▶ _Records for this task_
********

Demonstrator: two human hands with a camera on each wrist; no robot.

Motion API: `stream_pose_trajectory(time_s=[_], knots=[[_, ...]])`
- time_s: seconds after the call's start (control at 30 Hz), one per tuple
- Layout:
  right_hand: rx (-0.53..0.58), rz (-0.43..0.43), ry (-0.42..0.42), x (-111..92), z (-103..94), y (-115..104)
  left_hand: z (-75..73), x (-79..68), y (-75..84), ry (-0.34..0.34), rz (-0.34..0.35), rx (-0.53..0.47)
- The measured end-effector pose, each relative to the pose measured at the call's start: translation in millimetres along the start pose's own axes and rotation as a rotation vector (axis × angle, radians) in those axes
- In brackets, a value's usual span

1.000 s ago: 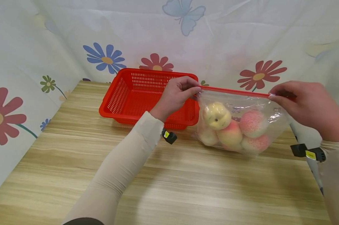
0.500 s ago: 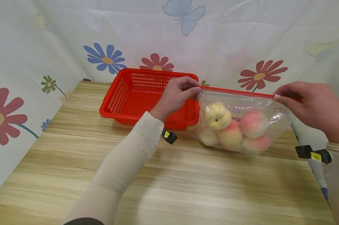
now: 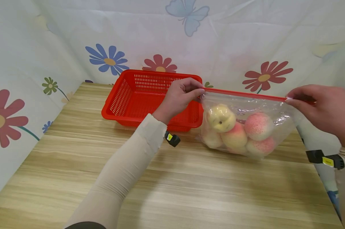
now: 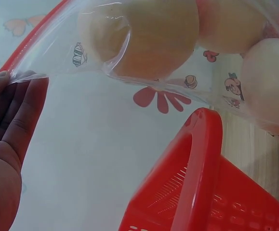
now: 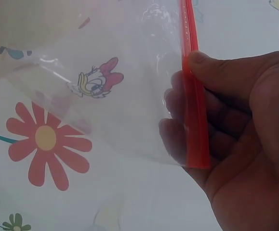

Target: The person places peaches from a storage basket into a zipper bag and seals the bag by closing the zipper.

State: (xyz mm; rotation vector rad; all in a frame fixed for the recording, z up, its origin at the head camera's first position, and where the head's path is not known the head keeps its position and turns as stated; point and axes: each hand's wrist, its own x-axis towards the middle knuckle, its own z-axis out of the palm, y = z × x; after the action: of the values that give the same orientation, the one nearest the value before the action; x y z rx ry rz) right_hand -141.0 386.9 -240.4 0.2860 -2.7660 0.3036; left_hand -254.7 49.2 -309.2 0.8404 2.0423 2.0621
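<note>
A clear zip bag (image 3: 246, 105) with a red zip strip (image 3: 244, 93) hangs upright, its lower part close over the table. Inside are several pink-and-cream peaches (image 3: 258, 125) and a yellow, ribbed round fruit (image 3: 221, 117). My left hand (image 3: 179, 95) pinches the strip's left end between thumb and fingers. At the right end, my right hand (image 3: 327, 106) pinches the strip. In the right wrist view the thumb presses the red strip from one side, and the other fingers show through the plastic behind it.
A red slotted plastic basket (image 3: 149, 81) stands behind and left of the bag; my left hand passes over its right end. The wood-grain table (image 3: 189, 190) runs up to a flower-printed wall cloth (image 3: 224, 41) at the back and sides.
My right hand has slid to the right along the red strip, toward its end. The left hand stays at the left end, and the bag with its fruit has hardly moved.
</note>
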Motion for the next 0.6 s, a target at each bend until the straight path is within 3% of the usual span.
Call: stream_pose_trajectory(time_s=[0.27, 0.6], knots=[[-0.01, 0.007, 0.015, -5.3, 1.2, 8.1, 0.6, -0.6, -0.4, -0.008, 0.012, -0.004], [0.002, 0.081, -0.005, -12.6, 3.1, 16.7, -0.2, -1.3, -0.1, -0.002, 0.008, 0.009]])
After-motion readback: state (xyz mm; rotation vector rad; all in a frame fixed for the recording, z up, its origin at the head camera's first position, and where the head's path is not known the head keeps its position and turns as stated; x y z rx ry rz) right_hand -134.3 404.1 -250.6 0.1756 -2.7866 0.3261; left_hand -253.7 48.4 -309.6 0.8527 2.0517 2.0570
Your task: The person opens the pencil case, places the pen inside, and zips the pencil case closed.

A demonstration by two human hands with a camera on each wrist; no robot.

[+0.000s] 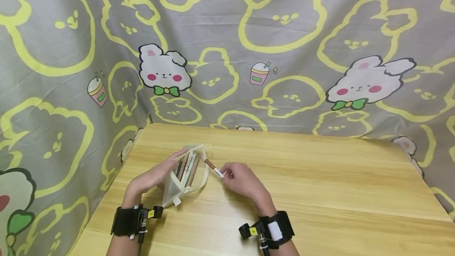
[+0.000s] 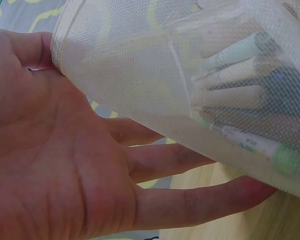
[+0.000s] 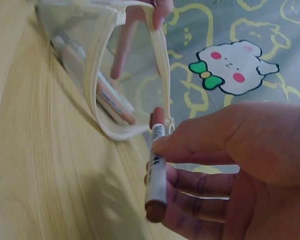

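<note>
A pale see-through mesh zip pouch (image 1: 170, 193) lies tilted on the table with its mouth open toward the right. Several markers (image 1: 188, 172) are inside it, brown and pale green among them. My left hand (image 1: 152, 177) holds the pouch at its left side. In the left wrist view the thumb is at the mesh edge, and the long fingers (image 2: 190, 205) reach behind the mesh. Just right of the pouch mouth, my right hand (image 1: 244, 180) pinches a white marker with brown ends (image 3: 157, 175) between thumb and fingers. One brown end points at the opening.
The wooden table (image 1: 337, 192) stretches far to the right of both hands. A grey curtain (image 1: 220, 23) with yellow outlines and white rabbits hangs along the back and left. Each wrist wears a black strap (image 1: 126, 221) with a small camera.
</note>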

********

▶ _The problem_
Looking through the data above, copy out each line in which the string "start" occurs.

▶ _Expected answer_
- time_s: seconds after the call's start (control at 30 Hz), one per tuple
- The measured end-effector pose, each relative to the pose measured at the call's start: translation in millimetres along the start pose's own axes and rotation as a rotation vector (axis × angle, radians) in those axes

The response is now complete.